# WORK INSTRUCTION
Repeat the lines below exactly as written, please, from the line with "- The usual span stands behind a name" to the line with "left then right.", both lines included, and no others.

# MATERIALS PROVIDED
★ ★ ★

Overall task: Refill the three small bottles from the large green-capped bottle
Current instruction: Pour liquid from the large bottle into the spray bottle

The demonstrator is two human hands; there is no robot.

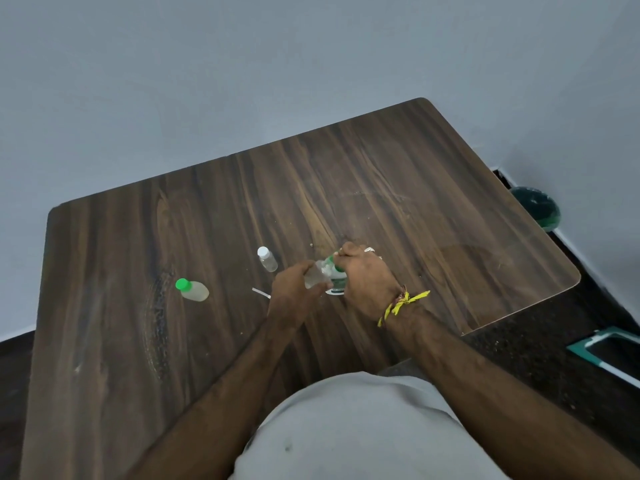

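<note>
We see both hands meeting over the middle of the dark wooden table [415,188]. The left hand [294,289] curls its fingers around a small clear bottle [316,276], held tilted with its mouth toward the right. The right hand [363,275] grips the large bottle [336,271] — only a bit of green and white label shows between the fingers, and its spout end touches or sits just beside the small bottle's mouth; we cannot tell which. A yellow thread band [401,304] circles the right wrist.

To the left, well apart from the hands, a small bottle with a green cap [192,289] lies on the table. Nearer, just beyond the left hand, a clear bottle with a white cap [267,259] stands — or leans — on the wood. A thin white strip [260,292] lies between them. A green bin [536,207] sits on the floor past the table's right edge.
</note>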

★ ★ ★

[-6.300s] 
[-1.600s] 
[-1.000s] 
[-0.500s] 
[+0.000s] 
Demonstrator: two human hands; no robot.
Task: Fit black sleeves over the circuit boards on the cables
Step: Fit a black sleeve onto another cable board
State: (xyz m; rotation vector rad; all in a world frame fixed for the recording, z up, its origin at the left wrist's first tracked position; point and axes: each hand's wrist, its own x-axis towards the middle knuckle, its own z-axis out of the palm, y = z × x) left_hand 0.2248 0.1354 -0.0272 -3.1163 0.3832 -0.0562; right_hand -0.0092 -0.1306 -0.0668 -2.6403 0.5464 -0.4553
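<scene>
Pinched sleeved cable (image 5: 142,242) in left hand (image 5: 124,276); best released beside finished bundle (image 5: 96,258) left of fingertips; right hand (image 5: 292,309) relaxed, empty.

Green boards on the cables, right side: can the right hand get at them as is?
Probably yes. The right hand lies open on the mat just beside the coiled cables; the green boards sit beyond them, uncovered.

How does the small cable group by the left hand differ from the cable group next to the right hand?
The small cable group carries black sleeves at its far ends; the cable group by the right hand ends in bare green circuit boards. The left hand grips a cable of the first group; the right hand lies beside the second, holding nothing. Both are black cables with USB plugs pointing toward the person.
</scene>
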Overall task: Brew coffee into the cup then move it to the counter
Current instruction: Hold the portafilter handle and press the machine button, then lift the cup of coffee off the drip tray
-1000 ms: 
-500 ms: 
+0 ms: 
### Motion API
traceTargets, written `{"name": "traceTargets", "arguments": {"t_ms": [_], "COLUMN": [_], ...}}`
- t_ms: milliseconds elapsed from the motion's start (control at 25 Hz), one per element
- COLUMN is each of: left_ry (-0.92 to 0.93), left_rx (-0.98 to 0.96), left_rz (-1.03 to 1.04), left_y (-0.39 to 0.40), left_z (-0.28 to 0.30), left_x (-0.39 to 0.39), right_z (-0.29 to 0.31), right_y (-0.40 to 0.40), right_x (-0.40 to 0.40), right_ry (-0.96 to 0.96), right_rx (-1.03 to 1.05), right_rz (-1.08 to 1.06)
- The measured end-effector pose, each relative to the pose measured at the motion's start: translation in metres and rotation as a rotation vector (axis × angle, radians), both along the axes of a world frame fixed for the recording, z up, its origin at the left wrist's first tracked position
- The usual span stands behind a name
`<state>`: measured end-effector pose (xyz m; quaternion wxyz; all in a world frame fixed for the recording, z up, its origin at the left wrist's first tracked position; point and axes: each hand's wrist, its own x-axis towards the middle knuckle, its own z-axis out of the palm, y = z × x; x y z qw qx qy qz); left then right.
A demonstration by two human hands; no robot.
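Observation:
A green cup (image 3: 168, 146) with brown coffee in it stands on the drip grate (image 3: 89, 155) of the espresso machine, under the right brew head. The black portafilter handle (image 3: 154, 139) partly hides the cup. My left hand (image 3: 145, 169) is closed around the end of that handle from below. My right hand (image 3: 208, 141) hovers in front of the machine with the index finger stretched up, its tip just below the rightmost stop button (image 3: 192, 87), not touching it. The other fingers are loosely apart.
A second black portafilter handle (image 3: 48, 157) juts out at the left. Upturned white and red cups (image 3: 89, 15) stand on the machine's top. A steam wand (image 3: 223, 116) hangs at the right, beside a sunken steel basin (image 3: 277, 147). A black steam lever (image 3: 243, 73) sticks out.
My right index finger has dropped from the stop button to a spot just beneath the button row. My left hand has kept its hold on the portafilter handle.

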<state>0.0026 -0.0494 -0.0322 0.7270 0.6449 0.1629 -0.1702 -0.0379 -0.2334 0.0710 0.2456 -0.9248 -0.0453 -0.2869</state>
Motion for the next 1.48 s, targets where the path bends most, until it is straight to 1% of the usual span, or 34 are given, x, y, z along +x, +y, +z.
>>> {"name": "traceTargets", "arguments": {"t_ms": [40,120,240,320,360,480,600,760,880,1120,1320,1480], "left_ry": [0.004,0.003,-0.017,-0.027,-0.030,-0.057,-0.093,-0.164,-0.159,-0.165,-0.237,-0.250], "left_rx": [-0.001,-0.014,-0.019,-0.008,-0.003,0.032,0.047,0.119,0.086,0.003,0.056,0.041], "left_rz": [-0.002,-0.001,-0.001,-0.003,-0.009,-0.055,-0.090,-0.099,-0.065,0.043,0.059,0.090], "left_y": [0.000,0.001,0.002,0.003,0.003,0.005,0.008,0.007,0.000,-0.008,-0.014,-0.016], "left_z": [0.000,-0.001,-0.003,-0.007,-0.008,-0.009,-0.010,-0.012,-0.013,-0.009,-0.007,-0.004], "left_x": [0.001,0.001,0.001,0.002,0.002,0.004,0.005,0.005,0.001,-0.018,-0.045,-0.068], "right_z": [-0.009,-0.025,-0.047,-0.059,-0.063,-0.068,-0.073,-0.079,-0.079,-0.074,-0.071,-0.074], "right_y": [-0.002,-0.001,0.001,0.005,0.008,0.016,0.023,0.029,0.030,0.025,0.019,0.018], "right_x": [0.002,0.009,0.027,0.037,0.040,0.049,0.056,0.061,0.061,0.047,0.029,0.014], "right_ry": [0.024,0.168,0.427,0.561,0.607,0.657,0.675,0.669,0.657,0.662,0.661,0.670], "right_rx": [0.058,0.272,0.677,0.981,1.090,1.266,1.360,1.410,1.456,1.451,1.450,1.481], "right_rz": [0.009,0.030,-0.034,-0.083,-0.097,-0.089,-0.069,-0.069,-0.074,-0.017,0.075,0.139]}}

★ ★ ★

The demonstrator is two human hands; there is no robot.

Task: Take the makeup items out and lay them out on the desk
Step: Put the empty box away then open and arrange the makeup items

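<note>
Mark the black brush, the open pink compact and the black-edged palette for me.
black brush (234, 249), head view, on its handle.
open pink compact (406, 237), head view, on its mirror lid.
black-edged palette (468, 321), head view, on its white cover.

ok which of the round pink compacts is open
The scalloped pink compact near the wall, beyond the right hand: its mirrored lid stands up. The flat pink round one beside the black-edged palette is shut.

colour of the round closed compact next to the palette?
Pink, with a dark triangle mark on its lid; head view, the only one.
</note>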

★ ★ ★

# WORKED SOLUTION
- The usual span stands behind a name
`<state>`: measured end-effector pose (xyz m; quaternion wxyz; all in a world frame fixed for the recording, z up, its origin at the left wrist's first tracked position; point and axes: each hand's wrist, its own x-axis towards the middle knuckle, its own z-axis out of the palm, y = z × x; x y z qw qx qy qz); left then right.

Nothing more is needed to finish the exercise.